What to do: Every line of the material below needs to be copied exactly; omit the pictures.

Data section:
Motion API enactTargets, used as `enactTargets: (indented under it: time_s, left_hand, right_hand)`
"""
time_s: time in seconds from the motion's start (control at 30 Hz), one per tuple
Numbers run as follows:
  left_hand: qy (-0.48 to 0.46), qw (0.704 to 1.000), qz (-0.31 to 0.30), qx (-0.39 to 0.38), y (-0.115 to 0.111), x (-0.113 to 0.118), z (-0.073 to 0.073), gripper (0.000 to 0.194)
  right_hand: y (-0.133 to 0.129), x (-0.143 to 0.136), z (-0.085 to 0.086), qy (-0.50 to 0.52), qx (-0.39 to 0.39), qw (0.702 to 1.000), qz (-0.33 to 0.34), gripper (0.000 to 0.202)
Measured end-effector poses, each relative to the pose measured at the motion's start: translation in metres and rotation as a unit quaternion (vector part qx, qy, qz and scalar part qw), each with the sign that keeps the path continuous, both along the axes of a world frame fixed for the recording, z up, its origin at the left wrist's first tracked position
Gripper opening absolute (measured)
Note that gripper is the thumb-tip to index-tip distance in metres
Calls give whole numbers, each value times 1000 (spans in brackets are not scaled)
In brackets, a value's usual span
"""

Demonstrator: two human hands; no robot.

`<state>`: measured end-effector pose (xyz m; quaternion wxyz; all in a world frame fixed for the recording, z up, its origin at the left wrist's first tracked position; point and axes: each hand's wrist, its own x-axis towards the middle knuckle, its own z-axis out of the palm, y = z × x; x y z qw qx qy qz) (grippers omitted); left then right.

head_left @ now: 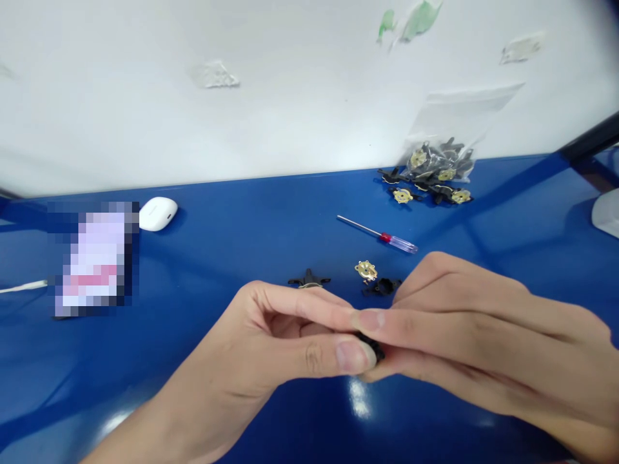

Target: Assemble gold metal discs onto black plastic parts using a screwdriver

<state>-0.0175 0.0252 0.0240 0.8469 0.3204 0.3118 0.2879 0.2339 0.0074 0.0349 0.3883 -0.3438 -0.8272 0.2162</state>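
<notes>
Between both sets of fingertips is a small black part [372, 345], mostly covered so its full shape is hidden. My left hand [290, 348] pinches it with thumb and forefinger. From the other side, the fingers of my right hand [464, 341] close on the same part. Just beyond the hands lie a brass-coloured disc with small lobes [366, 270] and a black ring-shaped housing [385, 287]. Behind my left hand sits a black piece with arms [309, 279], partly hidden by the fingers.
A screwdriver [387, 238] with a clear handle lies on the blue table [251, 225]. Near the white wall [290, 103] are a plastic bag of black-and-brass parts [440, 158] and several loose ones. A blurred-out phone [97, 264] and white earbud case [158, 214] are at left.
</notes>
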Motion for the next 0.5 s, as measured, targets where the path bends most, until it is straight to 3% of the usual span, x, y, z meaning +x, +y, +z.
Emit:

Response to the exercise:
Motion API enactTargets, used as `enactTargets: (indented under it: time_s, left_hand, right_hand)`
"""
time_s: time in seconds from the motion's start (control at 30 Hz), one per tuple
Numbers run as follows:
  left_hand: qy (-0.48 to 0.46), qw (0.704 to 1.000), qz (-0.31 to 0.30), qx (-0.39 to 0.38), y (-0.115 to 0.111), x (-0.113 to 0.118), z (-0.073 to 0.073), gripper (0.000 to 0.194)
  right_hand: y (-0.133 to 0.129), x (-0.143 to 0.136), z (-0.085 to 0.086), qy (-0.50 to 0.52), qx (-0.39 to 0.39), qw (0.702 to 1.000), qz (-0.33 to 0.34), gripper (0.000 to 0.202)
Measured end-effector poses, each relative to the pose measured at the motion's start: translation in metres and rotation as a unit quaternion (vector part qx, qy, qz and scalar part qw), each with the sign that keeps the path continuous, both along the axes of a world frame fixed for the recording, z up, its origin at the left wrist's first tracked position
Gripper opening absolute (measured)
Note that gripper is the thumb-tip to index-tip distance in metres
Calls give whole numbers, each value times 1000 (spans in brackets are not scaled)
In brackets, a value's usual span
"""

Demonstrator: two human hands; no robot.

`<state>`: measured end-effector pose (xyz m; quaternion wxyz; all in a world frame fixed for the recording, z up, its origin at the left wrist's first tracked position; point and axes: each hand's wrist, its own x-axis towards the middle knuckle, its own z-axis out of the palm, y = z × x; x y z qw qx qy qz) (grippers omitted); left then right.

head_left @ now: 

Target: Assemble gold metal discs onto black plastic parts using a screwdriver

<state>-0.0175 0.0252 0.0240 0.8469 0.3204 0.3118 0.2879 0.2339 0.0074 0.0349 0.3883 -0.3438 -0.8272 0.2162</state>
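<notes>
Between both sets of fingertips is a small black part [372, 345], mostly covered so its full shape is hidden. My left hand [290, 348] pinches it with thumb and forefinger. From the other side, the fingers of my right hand [464, 341] close on the same part. Just beyond the hands lie a brass-coloured disc with small lobes [366, 270] and a black ring-shaped housing [385, 287]. Behind my left hand sits a black piece with arms [309, 279], partly hidden by the fingers.
A screwdriver [387, 238] with a clear handle lies on the blue table [251, 225]. Near the white wall [290, 103] are a plastic bag of black-and-brass parts [440, 158] and several loose ones. A blurred-out phone [97, 264] and white earbud case [158, 214] are at left.
</notes>
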Motion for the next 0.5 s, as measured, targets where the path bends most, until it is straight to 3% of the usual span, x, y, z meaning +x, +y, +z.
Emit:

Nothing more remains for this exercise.